A line belongs in the answer only if it contains the word "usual"; copy every such line from the listing below.

+++ Supplied information

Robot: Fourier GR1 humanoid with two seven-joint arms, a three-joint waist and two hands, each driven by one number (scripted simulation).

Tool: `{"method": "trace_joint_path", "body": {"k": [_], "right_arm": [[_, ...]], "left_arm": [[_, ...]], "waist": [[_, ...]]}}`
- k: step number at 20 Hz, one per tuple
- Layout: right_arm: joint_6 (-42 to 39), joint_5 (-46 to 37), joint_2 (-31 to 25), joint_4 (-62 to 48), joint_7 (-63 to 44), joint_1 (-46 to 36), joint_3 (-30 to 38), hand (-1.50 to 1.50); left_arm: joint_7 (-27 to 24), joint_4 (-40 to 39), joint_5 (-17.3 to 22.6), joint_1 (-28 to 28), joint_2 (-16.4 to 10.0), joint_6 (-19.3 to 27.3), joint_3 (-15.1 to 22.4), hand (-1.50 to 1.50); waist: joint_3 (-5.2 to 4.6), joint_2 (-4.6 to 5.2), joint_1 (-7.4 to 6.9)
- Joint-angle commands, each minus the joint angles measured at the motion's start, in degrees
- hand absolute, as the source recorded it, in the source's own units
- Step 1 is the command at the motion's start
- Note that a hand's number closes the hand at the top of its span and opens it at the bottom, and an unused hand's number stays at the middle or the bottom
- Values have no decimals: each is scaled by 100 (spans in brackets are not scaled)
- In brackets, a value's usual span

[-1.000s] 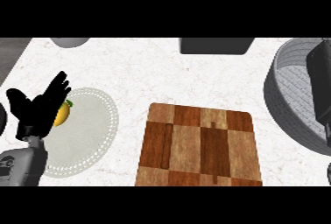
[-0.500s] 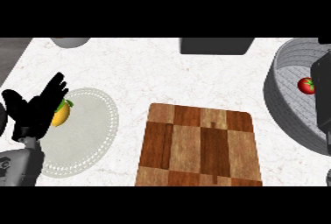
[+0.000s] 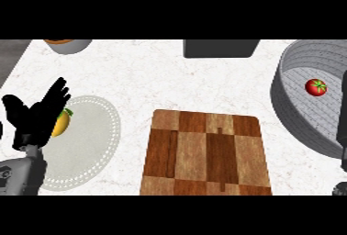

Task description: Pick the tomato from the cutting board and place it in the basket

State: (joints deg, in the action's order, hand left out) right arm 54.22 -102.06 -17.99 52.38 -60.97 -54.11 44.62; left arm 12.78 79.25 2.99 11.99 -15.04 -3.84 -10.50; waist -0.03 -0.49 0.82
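The left hand [image 3: 34, 117] stands at the view's left side, its fingers [image 3: 58, 94] straight and a little apart, pointing up and slightly right, closed on nothing. Just to the right of the fingers' lower part lies a yellow-orange fruit [image 3: 63, 124], its left side hidden behind the hand; whether they touch cannot be told. The fruit rests on the left part of a pale round plate [image 3: 92, 137] with a dotted rim, which spreads right and down from the fingers

Further right of the fingers, past a strip of bare white counter [image 3: 149, 78], lies the wooden cutting board [image 3: 207, 153], a checker of light and dark blocks with nothing on it. Above the fingertips, at the counter's far edge, stands a grey bowl [image 3: 68, 46] with something orange in it, cut by the view's top. Far to the right along that edge sits a dark grey box [image 3: 220, 48]

Farthest from the fingers, at the view's right, is the grey basket [image 3: 288, 114] with tall walls. The tomato [image 3: 315, 87], red with a green stalk, lies inside on its floor, well apart from the board. Of the right hand [image 3: 342, 133] only a dark strip shows at the right edge, crossing the basket's near wall; open or closed cannot be told
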Motion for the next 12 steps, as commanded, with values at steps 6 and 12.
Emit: {"method": "trace_joint_path", "body": {"k": [6,12], "right_arm": [[-181,807,1420,3094,-167,1211,-133,-150],[-1291,1520,1783,4901,-270,2623,-1012,-150]], "left_arm": [[44,7,32,-218,-213,42,-268,0],[-4,71,47,-346,-108,-27,-169,0]], "waist": [[-8,-140,295],[-8,-141,282]]}}
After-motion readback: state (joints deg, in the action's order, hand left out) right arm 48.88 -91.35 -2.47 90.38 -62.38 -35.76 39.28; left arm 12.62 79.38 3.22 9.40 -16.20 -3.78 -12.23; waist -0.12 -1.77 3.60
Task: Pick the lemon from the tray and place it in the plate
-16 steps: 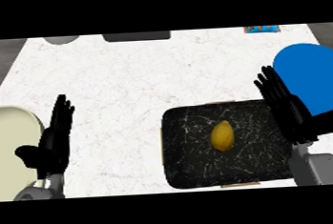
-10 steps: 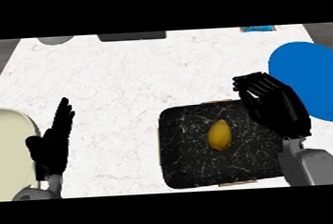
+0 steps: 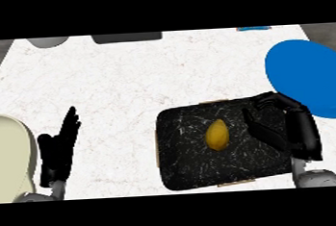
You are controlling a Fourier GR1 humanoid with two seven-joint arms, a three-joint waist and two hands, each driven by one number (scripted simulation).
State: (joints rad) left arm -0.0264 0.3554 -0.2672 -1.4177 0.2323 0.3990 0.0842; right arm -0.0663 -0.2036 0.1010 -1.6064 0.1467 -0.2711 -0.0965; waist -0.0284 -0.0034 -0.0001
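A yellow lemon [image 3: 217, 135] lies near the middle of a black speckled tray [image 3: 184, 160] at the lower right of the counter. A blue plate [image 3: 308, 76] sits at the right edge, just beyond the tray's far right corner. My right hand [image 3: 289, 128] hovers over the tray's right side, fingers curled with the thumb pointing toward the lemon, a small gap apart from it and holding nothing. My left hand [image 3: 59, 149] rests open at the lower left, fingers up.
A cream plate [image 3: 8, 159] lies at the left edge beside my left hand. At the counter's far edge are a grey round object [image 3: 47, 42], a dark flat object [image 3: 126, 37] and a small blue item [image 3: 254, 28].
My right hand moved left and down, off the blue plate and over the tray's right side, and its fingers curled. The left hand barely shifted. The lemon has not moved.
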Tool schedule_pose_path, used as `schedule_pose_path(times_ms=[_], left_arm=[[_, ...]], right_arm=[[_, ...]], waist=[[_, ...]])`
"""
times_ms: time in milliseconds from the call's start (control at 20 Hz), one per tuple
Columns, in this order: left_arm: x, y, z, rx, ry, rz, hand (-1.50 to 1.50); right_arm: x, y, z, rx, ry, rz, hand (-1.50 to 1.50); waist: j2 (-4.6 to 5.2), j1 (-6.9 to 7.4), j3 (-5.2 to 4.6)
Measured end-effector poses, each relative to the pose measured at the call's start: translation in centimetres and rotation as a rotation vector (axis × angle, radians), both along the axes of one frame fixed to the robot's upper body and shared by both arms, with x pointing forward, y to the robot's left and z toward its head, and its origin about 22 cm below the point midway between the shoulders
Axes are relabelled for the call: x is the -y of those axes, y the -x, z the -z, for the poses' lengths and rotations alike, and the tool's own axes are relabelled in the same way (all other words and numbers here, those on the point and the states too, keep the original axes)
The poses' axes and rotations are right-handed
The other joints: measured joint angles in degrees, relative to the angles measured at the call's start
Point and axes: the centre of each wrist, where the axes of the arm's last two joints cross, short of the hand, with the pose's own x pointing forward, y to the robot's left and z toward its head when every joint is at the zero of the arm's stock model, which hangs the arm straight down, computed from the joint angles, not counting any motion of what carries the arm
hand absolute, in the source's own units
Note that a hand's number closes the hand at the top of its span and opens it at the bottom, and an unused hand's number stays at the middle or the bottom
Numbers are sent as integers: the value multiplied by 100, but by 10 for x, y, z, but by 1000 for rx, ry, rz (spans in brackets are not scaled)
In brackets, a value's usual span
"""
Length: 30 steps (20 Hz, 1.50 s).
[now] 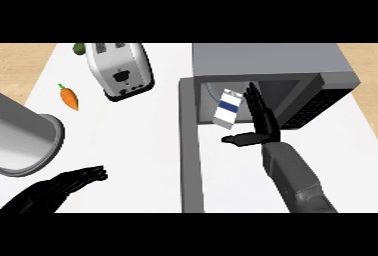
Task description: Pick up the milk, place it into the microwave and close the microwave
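And here's the microwave (273, 60) at the far right of the white counter (133, 150), its door (190, 150) swung wide open and running toward the near edge. The milk (227, 106), a white carton with a blue band, sits in the mouth of the cavity, leaning a little. The right hand (262, 122) is in there too, just to the right of the carton, with its fingers straight and pointing far and its thumb (238, 140) stuck out to the left, nearer than the carton. Nothing is gripped, and I can't tell whether the fingers touch the milk.

Over at the near left, the left hand (63, 185) lies low with its fingers loosely bent, holding nothing. Beyond it are a big grey pot (26, 135), a carrot (68, 96), a toaster (118, 67) and a small green item (78, 48) at the far edge.
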Motion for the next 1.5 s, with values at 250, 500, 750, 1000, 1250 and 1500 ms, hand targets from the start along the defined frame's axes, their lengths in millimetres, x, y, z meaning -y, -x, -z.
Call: schedule_pose_path(times_ms=[250, 500, 750, 1000, 1250, 1500], left_arm=[[18, -18, 4, 5, -23, 16, 150], [35, -32, 7, 3, -83, 29, 150], [59, -50, 13, 25, -143, 86, 150], [90, -66, 27, 48, -181, 130, 150], [128, -72, 43, 90, -191, 157, 150], [173, -61, 63, 105, -191, 212, 150]], right_arm=[[29, 42, 34, -43, 40, 35, -150], [51, 82, 54, -51, 56, 82, -150], [86, 126, 63, -42, 52, 130, -150], [124, 173, 57, -24, 62, 164, -150], [151, 210, 34, 7, 51, 176, -150], [158, 234, 2, 70, 36, 151, -150]], waist=[[-14, -107, -6], [-29, -198, -14], [-11, -240, -21], [19, -236, -22], [45, -168, -18], [57, -140, -13]])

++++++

Your response
- In brackets, a value's usual span
In brackets, a value's usual span

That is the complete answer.